Officer Edward Robinson of the Collingdale Borough Police Department, who had heard the BOLO message, observed the white Acura headed toward Darby Borough at approximately 9:56 p.m. and activated his overhead lights in an attempt to stop the vehicle. Id. at 284-88. Defendant told Matthew Zarzycki, "Don't pull over. Don't stop," but Matthew Zarzycki pulled over and he and the Defendant were taken into custody. Id. at 230-31.
Officer Charles Cardell of the Norwood Police Department, who took Defendant into custody, did not notice any injuries or marks on Defendant's hands or arms. Id. at 298-300. The Defendant began whistling, shortly after being placed into Officer Cardell's police vehicle, and continued to do so as he was walked into the police station. Id. at 301-305. Defendant had $10.55 on his person at the time of his arrest. Id. at 314.
At approximately 11:15 p.m., Officer Cardell transported Matthew Zarzycki to his apartment in Philadelphia to collect evidence. Id. at 305-06. Officer Cardell found Defendant's bloody sneakers, his jeans, two flannel shirts, a hat, a letter to Defendant at his prison address from Mia Zarzycki, Defendant's driver's license, Defendant's wallet and items that belonged to the victim. Id. at 307, 309-10, 312-13.
Detective John Slowik of the Delaware County Criminal Investigation Division, who was assigned to the investigation of the homicide of Mr. Lennox, went to Matthew Zarzycki's apartment on February 27, 2007, where he found a white trash bag containing a PennDOT form filled out with Thomas Lennox's name, the victim's wallet and a pair of boots. N.T. 10/3/07 at 123-25, 128. Also recovered from Matthew Zarzycki's apartment was a digital camera. Id. at 129.
Kathryn Cross, a forensic biologist at National Medical Services Labs, testified that she examined blood samples taken from Defendant's shoes and jeans, and determined that the blood was consistent with the DNA profile of the victim and inconsistent with the DNA profile of Defendant. Id. at 87-110, 116-17.
Dr.
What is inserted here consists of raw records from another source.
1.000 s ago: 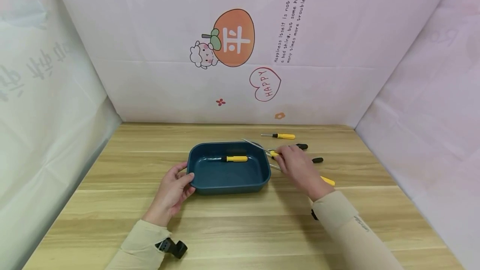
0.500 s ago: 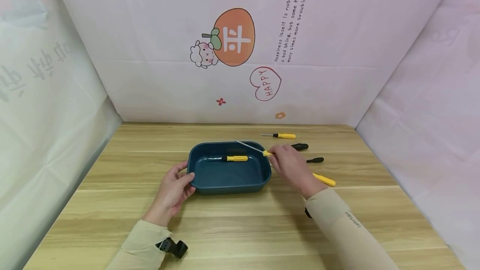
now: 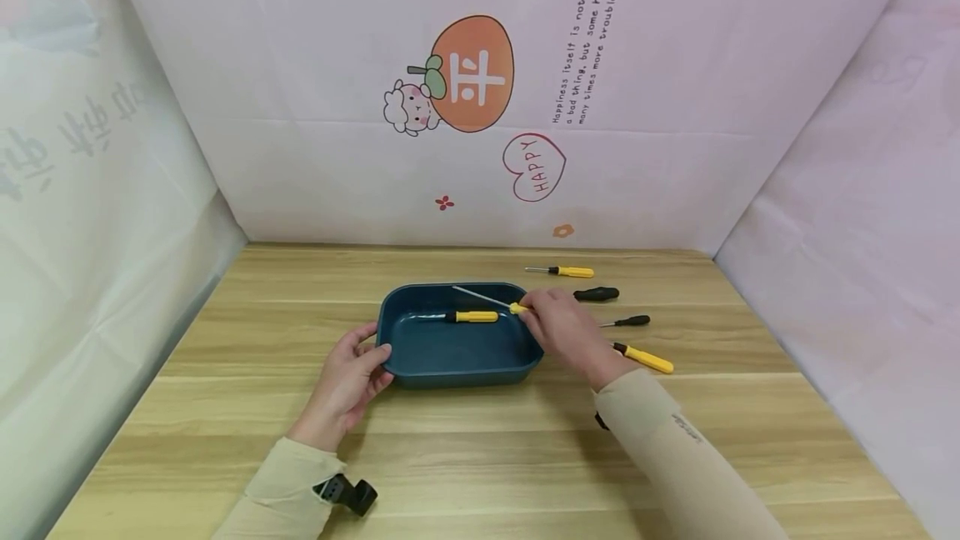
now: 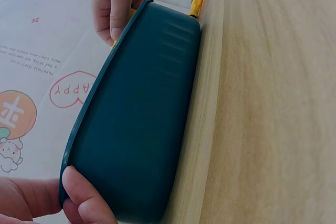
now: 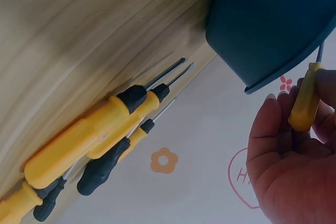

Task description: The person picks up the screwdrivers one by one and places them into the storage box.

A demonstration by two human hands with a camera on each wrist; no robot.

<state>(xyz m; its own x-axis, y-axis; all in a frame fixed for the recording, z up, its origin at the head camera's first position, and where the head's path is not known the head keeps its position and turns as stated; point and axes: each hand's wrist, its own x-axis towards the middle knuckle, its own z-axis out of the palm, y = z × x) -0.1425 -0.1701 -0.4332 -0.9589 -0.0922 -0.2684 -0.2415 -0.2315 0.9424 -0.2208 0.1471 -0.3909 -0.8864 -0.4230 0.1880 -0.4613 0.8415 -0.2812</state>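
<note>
A dark blue rectangular box [image 3: 450, 379] stands on the wooden table. My left hand [image 3: 348, 377] grips its left end, thumb over the rim; the left wrist view shows the box's outer wall [image 4: 131, 108] beside that thumb. In my right hand [image 3: 566, 332], at the right rim, is a screwdriver [image 5: 304, 103] with a yellow handle, pinched between thumb and fingers. Its bare metal shank [image 3: 480, 297] points left over the box's inside. Another screwdriver [image 3: 474, 317], with a yellow handle and black collar, lies inside on the bottom.
Right of the box lie several screwdrivers: a small yellow one [image 3: 573, 272] at the back, a thick black-handled one [image 3: 597, 293], a thin black one [image 3: 637, 321] and a large yellow one [image 3: 648, 358]. A printed white cloth wall [image 3: 337, 182] rises behind the table.
My right hand has moved left with the screwdriver, carrying its shank further over the box. The left hand keeps its hold on the box.
</note>
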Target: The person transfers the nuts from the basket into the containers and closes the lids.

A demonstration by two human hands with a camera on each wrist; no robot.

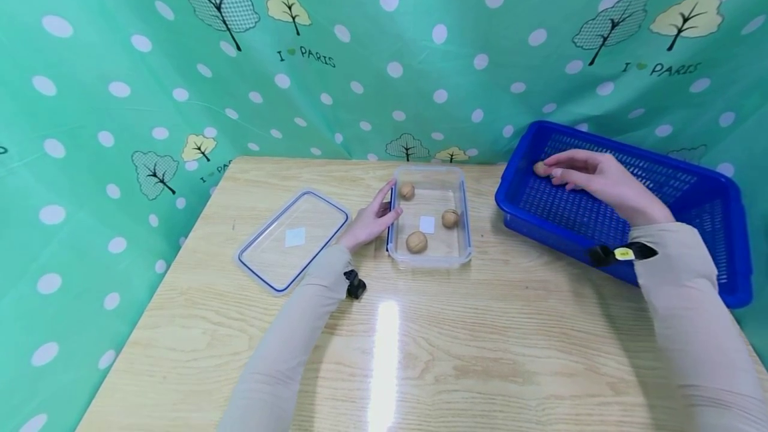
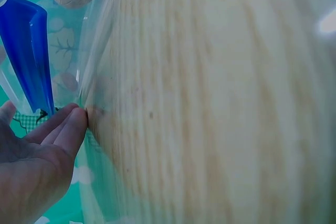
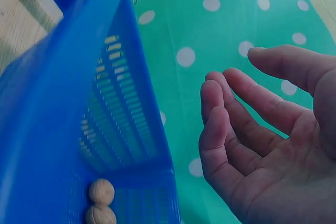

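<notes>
A clear plastic food container with a blue-edged side flap stands on the table, holding a walnut at the back left, another walnut at right and a third walnut in front. My left hand touches its left side, fingers extended along the wall and flap. Over the left part of a blue plastic basket is my right hand, fingers loosely bent. The right wrist view shows nothing between them. Two walnuts lie in a basket corner, below and apart from that hand.
The clear lid with a blue seal lies flat at left on the wooden table. A green dotted cloth hangs behind the table and down the left. The basket's tall rim stands at the right, close to the cloth.
</notes>
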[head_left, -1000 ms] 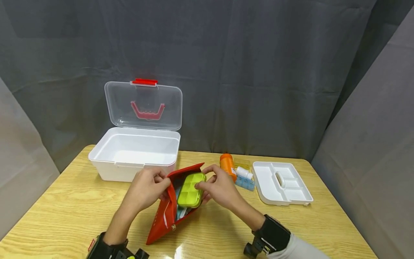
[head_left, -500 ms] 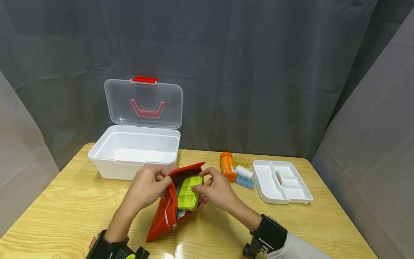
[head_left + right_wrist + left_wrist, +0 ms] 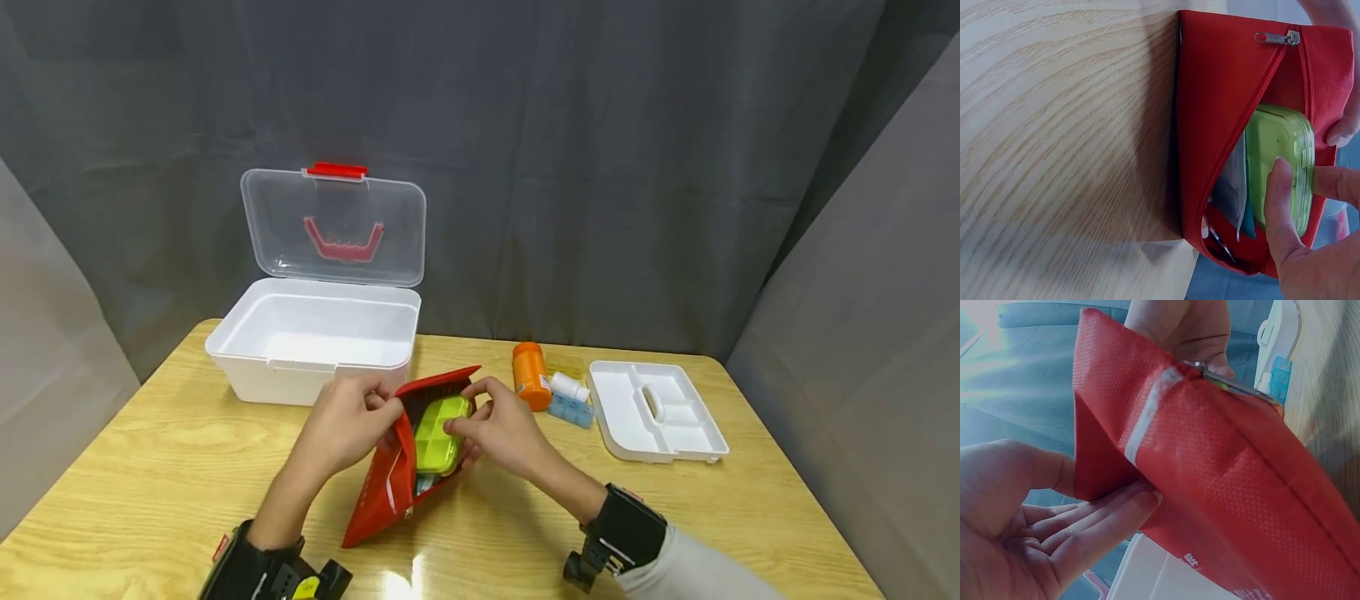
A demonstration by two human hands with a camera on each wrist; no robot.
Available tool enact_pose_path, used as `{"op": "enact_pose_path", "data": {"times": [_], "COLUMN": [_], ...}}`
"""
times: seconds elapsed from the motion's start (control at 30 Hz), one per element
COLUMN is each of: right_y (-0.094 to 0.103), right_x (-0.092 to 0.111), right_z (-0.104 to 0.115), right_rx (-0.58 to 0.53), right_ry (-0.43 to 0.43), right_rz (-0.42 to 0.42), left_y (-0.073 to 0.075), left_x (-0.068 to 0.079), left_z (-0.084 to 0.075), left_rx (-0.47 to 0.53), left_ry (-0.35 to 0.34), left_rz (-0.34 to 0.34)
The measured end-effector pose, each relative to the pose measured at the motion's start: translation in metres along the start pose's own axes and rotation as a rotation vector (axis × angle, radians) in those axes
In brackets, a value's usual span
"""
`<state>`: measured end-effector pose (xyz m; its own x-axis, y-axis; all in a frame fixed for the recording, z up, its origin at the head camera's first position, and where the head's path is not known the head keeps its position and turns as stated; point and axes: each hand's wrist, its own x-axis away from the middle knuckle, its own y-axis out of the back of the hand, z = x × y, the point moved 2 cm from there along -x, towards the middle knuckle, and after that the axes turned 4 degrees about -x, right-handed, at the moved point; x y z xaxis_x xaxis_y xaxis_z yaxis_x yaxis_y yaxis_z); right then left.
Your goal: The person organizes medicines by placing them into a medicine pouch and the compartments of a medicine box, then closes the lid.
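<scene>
A red zippered pouch [image 3: 381, 492] stands tilted on the table, its zip undone. My left hand [image 3: 352, 425] pinches the pouch's edge between thumb and fingers, plain in the left wrist view. In the mouth of the pouch sits a yellow-green pill organizer [image 3: 1277, 150], partly inside. My right hand [image 3: 504, 433] holds the organizer by its edge, with the thumb on its face and the fingers at its side. Behind the organizer, the right wrist view shows packets [image 3: 1235, 181] inside the pouch; what they contain cannot be told.
At back left stands a white box [image 3: 270, 375] with its clear lid [image 3: 337, 217] raised. To the right are an orange pill bottle [image 3: 531, 379], a small white bottle [image 3: 568, 387], a blue pill organizer [image 3: 572, 409], a yellow case [image 3: 564, 364] and a white divided tray [image 3: 626, 417].
The pill organizer has shifted slightly deeper into the pouch, with my right hand on it. My left hand keeps its grip on the pouch. The head view has tilted a little.
</scene>
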<state>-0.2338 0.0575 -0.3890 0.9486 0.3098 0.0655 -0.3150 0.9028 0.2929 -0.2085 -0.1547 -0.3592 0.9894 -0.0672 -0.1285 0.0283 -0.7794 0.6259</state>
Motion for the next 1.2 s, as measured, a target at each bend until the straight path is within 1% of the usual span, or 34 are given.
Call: {"op": "enact_pose_path", "data": {"times": [0.1, 0.23, 0.47, 0.6, 0.73, 0.83, 0.93, 1.07, 1.2], "right_y": [-0.002, -0.006, -0.011, -0.013, -0.014, -0.014, -0.013, -0.01, -0.003], "right_x": [-0.002, -0.004, -0.008, -0.008, -0.009, -0.01, -0.01, -0.01, -0.013], "right_z": [0.001, 0.0, 0.001, 0.002, 0.002, 0.002, 0.002, 0.004, 0.006], "right_rx": [-0.025, -0.033, 0.042, 0.093, 0.136, 0.155, 0.153, 0.139, 0.136], "right_ry": [-0.001, -0.005, 0.025, 0.039, 0.061, 0.062, 0.058, 0.066, 0.074], "right_rz": [0.0, 0.005, 0.024, 0.051, 0.079, 0.092, 0.1, 0.083, 0.014], "left_y": [0.0, -0.001, 0.0, -0.001, -0.002, -0.001, -0.001, 0.0, -0.001], "left_x": [-0.001, 0.0, 0.001, 0.001, 0.0, 0.0, 0.001, 0.002, 0.002], "left_z": [-0.001, -0.001, 0.0, 0.0, -0.001, -0.001, -0.001, 0.0, -0.001], "left_rx": [0.004, 0.022, 0.066, 0.085, 0.096, 0.09, 0.055, 0.052, 0.069], "left_ry": [-0.002, 0.011, 0.029, 0.047, 0.05, 0.046, 0.038, 0.042, 0.048], "left_rz": [-0.006, -0.02, -0.036, -0.038, -0.031, -0.03, -0.042, -0.047, -0.049]}}
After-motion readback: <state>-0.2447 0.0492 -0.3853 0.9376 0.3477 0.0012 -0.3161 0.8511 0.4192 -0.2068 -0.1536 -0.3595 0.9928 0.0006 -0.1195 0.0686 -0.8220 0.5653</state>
Bennett G. Preston, an Assistant Medical Examiner for the city of Philadelphia performed an autopsy on Thomas Lennox. Id. at 154. Dr. Preston determined that Mr. Lennox died as a result of multiple severe blunt force injuries to the head, and
that manner of death was a homicide. Id. at 158, 167. In addition to injuries to his face, extremities and hands, Mr. Lennox had three separate injuries to the back of his head consistent with him being struck from behind with a hard blunt object. Id. at 155-57, 159-61. He had severe brain injury with hemorrhage around his entire brain. Id. The back right portion of Mr. Lennox's skull was fractured, and there were lacerations in the inner part of his brain. Id. Mr. Lennox also had petichial hemorrhages on his forehead consistent with either smothering by someone or by lying in a position where his face was against the pavement when he was unconscious. Id. at 158. The petichial hemorrhages are evidence that Mr. Lennox did not die immediately, and may have lived for 10-15 minutes. Id. at 166.
Defendant testified at trial that when he and Mr. Lennox were alone at V.I.P. on the evening of February 24, 2007, Mr. Lennox began "badmouthing" Mia Zarzycki. Id. at 221, 225. Defendant claimed that after a verbal exchange, he was turning to leave and Mr. Lennox punched him in the back of the head. Id at 227. Defendant claimed that a fight ensued and that he hit Mr. Lennox with a metal pole, but that Mr. Lennox was getting up as Defendant ran out the door. Id. at 227-30.
Trial court opinion, 6/28/10 at 2-9.

On October 5, 2007, a jury found appellant guilty of first degree murder, and on November 14, 2007, appellant was sentenced to life imprisonment without parole. On February 17, 2011, this court affirmed the judgment of sentence. Commonwealth v. Johnson, 24 A.3d 457 (Pa.Super. 2011). No further appeal was taken to the supreme court.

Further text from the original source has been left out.